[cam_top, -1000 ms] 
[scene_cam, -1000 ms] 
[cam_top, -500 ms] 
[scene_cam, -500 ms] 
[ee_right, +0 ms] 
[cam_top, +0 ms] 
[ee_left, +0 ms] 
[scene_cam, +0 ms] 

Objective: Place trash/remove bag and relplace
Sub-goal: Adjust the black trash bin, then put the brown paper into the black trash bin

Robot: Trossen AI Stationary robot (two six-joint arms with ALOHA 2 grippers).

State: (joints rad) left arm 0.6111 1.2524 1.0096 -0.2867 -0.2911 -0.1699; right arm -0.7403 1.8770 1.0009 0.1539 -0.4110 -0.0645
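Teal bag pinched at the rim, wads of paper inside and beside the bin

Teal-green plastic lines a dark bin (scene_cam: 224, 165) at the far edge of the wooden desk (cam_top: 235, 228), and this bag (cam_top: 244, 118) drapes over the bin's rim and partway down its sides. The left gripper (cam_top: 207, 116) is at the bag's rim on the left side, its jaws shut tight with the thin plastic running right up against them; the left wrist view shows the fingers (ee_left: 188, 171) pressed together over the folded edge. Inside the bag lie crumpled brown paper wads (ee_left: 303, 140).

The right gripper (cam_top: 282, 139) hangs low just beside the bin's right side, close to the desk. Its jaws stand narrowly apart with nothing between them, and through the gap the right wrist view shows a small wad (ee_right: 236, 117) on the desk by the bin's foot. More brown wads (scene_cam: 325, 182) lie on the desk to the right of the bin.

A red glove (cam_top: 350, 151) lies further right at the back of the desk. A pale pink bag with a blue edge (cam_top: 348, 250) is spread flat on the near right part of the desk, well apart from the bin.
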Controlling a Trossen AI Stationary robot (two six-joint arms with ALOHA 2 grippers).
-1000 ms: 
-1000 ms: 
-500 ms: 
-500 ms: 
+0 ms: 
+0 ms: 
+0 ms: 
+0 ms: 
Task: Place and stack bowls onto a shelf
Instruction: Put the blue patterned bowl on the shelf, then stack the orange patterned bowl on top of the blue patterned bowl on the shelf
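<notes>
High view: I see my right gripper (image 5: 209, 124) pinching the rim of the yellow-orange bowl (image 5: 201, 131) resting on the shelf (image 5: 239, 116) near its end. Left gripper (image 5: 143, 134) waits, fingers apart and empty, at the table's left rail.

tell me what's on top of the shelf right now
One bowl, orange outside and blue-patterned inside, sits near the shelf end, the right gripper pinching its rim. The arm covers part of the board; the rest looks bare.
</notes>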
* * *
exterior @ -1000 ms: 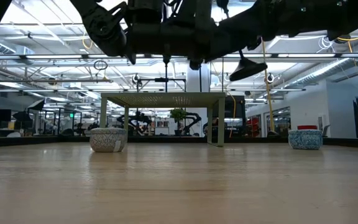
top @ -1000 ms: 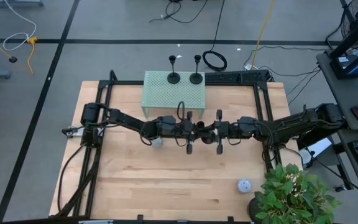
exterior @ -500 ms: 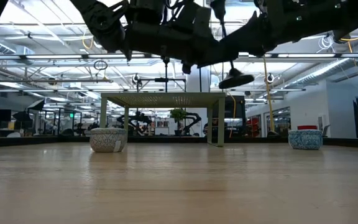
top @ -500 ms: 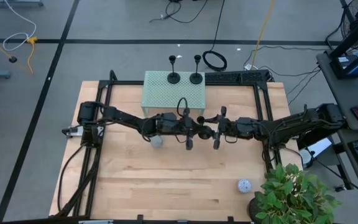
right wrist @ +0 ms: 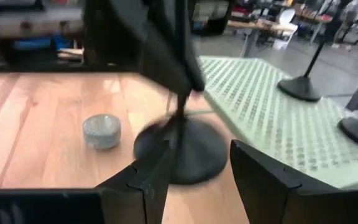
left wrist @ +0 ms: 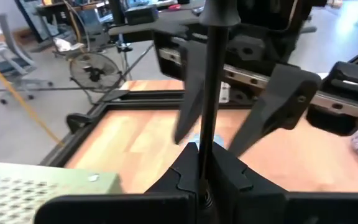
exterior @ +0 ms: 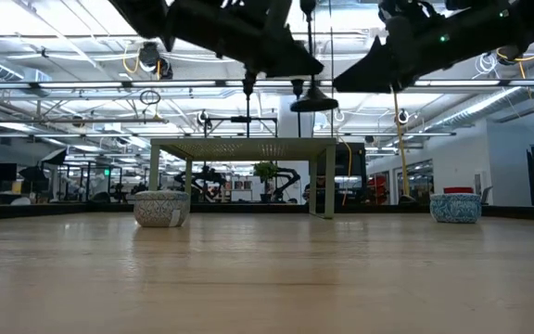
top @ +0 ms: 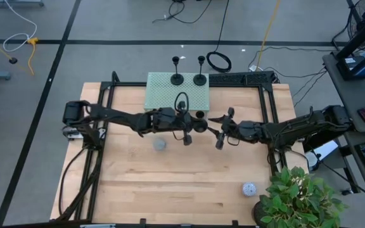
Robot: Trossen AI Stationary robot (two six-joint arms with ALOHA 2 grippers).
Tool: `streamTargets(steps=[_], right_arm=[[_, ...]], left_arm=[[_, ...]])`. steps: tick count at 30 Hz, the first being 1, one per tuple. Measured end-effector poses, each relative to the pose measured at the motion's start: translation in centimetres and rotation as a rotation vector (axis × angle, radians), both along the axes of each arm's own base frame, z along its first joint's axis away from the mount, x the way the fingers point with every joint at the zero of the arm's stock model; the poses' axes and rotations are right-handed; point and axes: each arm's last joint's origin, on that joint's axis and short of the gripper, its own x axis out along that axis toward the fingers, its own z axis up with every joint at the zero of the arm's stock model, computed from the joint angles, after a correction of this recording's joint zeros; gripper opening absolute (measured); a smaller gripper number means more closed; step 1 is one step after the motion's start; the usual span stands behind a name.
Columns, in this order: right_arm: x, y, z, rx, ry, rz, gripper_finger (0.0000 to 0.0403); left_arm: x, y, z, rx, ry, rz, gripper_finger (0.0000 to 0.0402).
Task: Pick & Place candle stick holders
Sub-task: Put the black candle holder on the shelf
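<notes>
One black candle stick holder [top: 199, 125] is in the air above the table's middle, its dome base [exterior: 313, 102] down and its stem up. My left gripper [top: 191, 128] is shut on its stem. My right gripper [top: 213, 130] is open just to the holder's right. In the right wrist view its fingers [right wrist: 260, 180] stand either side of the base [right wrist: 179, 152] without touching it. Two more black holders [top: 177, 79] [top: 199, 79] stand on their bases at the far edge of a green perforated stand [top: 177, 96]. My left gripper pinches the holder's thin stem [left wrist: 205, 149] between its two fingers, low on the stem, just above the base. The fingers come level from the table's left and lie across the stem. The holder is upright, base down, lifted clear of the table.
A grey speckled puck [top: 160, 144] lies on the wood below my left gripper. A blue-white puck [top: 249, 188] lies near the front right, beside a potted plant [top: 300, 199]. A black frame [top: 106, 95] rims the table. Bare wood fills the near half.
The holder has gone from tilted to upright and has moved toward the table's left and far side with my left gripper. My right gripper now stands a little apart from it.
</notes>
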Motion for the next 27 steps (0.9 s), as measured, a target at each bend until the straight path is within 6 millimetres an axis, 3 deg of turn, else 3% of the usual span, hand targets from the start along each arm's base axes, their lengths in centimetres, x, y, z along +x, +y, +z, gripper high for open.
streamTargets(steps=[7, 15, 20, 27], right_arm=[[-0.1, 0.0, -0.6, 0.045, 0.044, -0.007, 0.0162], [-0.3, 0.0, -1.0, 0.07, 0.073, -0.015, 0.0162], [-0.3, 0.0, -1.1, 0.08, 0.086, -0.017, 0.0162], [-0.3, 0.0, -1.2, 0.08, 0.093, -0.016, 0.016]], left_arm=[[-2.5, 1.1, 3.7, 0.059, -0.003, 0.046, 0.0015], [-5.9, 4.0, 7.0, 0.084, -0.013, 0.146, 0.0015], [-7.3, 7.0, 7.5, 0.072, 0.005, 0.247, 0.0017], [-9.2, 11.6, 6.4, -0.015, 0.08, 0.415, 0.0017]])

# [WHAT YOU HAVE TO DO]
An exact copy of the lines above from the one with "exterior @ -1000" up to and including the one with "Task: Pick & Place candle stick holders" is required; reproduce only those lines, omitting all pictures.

# [ANSWER BOX]
exterior @ -1000 ms: 
top @ -1000 ms: 
exterior @ -500 ms: 
top @ -500 ms: 
right wrist @ +0 ms: 
left wrist @ +0 ms: 
exterior @ +0 ms: 
top @ +0 ms: 
Robot: Trossen AI Stationary robot (two six-joint arms with ALOHA 2 grippers).
Tool: `streamTargets(steps=[_], right_arm=[[_, ...]], left_arm=[[_, ...]])`. steps: tick count at 30 Hz, the first being 1, one per tuple. Measured end-effector poses, each relative to the pose measured at the motion's start: translation in centimetres and rotation as a rotation vector (axis × angle, radians), both along the axes of each arm's own base frame, z along its first joint's axis away from the mount, x the way the fingers point with every joint at the zero of the arm's stock model; the poses' axes and rotations are right-handed; point and axes: each arm's last joint's origin, on that joint's axis and short of the gripper, its own x axis out along that axis toward the fingers, its own z axis up with every joint at the zero of the arm's stock model, computed from the joint angles, after a correction of this recording's joint zeros; gripper opening absolute (measured); a smaller gripper number means more closed; step 1 is one step after the motion's start; the usual span stands behind a name.
Columns, in this order: right_arm: x, y, z, rx, ry, rz, gripper_finger (0.0000 to 0.0403); left_arm: x, y, z, rx, ry, rz, gripper_finger (0.0000 to 0.0402).
Task: Pick & Place candle stick holders

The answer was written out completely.